▸ **ACTIVITY**
Your answer is a number only: how many lines in the data below contain "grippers"?

▸ **PROVIDED MATERIAL**
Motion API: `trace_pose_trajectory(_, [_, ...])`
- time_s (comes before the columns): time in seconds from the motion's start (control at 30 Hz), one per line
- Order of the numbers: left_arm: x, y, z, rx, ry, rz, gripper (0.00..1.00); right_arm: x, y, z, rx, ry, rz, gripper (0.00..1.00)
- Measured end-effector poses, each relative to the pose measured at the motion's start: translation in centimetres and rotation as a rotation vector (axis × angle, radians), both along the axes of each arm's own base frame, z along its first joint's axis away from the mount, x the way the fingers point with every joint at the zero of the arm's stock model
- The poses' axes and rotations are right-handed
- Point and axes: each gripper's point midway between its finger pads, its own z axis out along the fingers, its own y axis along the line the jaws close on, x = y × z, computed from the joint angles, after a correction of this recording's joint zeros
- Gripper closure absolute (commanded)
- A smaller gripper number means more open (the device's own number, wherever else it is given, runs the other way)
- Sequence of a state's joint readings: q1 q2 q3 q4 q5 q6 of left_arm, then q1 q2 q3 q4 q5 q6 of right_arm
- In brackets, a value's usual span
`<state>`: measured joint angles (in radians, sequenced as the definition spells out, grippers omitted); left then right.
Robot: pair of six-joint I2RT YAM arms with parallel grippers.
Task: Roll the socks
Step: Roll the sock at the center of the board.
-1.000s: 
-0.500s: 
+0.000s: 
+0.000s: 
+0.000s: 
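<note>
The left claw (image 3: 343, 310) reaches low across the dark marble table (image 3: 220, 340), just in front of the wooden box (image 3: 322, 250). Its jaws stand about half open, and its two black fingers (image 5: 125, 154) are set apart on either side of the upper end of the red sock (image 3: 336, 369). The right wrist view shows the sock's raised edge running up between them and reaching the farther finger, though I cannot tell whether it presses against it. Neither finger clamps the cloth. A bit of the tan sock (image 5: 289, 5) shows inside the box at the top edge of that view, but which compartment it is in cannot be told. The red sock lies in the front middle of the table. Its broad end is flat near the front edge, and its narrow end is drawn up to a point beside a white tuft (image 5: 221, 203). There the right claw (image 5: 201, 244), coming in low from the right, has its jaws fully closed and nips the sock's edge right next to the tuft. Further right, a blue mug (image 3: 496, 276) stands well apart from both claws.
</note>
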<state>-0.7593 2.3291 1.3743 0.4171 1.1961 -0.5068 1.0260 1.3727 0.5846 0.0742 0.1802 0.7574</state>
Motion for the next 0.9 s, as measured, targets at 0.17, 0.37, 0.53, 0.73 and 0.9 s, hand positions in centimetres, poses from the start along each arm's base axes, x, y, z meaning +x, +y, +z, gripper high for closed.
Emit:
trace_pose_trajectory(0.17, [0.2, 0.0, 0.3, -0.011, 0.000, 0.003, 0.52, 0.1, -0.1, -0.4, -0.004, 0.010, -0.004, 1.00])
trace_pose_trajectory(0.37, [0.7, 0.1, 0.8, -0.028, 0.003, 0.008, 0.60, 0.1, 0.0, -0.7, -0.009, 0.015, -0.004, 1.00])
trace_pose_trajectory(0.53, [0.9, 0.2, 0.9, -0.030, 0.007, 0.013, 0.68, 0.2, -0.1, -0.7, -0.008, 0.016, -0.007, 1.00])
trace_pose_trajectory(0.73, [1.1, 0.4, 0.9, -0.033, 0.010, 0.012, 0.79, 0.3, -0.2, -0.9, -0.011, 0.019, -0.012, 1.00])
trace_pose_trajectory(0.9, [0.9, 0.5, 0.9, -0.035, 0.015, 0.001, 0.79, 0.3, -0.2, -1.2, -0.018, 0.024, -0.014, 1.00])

▸ **TASK SOLUTION**
2